- [PROBLEM TO SOLVE]
Copy exactly the lines of the material below that run from the one containing "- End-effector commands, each" through the one containing "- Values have". Copy no other lines.

- [DATASET EXTRACT]

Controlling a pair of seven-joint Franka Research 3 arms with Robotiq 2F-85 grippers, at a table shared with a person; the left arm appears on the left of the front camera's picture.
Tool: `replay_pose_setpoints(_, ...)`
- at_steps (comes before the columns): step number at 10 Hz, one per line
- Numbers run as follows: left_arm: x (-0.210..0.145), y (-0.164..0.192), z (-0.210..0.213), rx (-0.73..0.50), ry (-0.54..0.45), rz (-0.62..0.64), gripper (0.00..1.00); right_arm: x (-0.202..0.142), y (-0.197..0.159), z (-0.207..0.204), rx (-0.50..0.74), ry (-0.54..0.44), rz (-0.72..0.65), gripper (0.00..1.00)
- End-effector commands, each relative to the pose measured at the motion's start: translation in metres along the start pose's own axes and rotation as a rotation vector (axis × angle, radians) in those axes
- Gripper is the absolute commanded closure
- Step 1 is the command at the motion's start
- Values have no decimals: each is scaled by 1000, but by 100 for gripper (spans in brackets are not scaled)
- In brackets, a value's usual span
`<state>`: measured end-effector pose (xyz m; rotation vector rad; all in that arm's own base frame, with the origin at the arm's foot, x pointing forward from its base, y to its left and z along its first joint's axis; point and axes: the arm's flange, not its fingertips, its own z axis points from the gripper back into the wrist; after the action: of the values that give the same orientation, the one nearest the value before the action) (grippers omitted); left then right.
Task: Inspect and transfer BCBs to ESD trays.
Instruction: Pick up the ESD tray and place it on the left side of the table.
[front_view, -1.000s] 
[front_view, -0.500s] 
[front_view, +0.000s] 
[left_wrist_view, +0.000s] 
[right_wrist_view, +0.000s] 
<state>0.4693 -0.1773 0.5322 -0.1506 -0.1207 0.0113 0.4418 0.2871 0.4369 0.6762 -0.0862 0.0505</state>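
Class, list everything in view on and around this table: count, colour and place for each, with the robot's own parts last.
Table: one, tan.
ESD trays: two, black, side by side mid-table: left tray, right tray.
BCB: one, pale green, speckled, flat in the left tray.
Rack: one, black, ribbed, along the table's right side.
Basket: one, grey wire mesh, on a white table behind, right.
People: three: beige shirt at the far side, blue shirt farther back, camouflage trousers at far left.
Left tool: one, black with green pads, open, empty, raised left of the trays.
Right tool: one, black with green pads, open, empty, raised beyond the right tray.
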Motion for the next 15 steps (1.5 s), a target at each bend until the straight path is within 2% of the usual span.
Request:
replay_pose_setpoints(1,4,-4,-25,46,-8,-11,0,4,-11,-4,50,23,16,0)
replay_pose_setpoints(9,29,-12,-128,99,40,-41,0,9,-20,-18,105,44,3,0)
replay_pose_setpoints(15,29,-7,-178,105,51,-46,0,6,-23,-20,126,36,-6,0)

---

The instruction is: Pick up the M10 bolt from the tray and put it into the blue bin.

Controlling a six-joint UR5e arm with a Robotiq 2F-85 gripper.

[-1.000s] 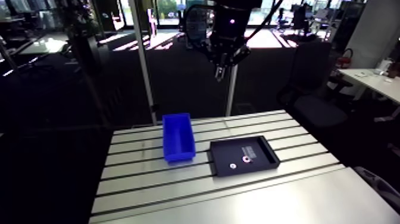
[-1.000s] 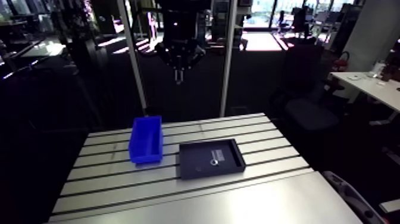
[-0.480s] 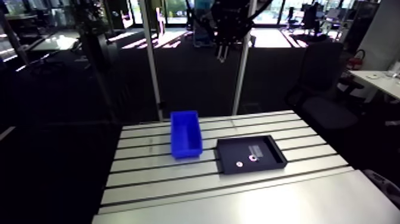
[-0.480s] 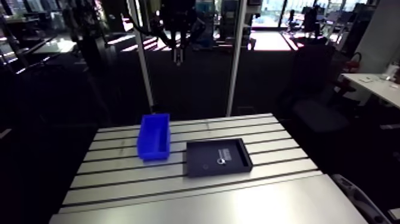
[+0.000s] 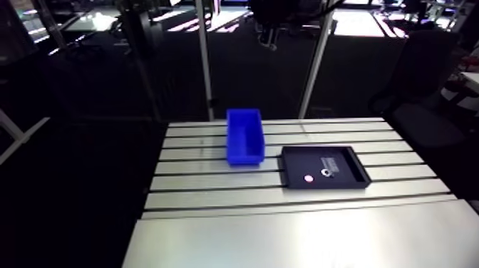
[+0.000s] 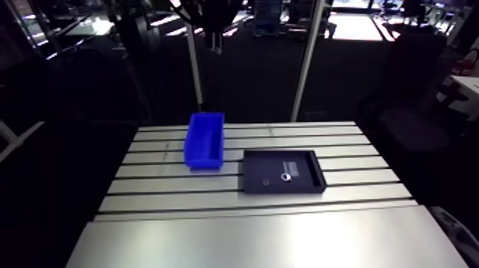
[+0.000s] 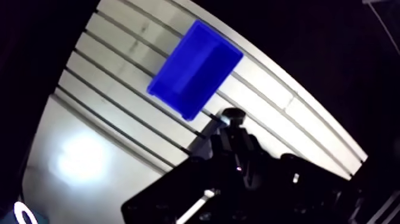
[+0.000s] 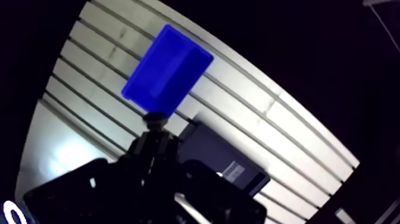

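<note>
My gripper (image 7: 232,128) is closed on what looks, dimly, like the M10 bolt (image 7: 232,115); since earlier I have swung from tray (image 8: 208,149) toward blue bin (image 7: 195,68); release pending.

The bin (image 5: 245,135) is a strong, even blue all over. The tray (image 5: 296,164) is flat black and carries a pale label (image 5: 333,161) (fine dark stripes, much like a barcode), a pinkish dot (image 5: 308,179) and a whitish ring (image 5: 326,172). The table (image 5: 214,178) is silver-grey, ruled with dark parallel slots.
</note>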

- [SOLUTION TO THIS PROBLEM]
- End-effector commands, each relative to the pose measured at the motion's start: translation in metres along the start pose's own axes and rotation as a rotation vector (axis × angle, radians) in those axes
- Gripper is the absolute commanded closure
- Step 1 is the command at the motion's start
- Values have no decimals: each is scaled by 1000, but by 100 for gripper (spans in brackets are not scaled)

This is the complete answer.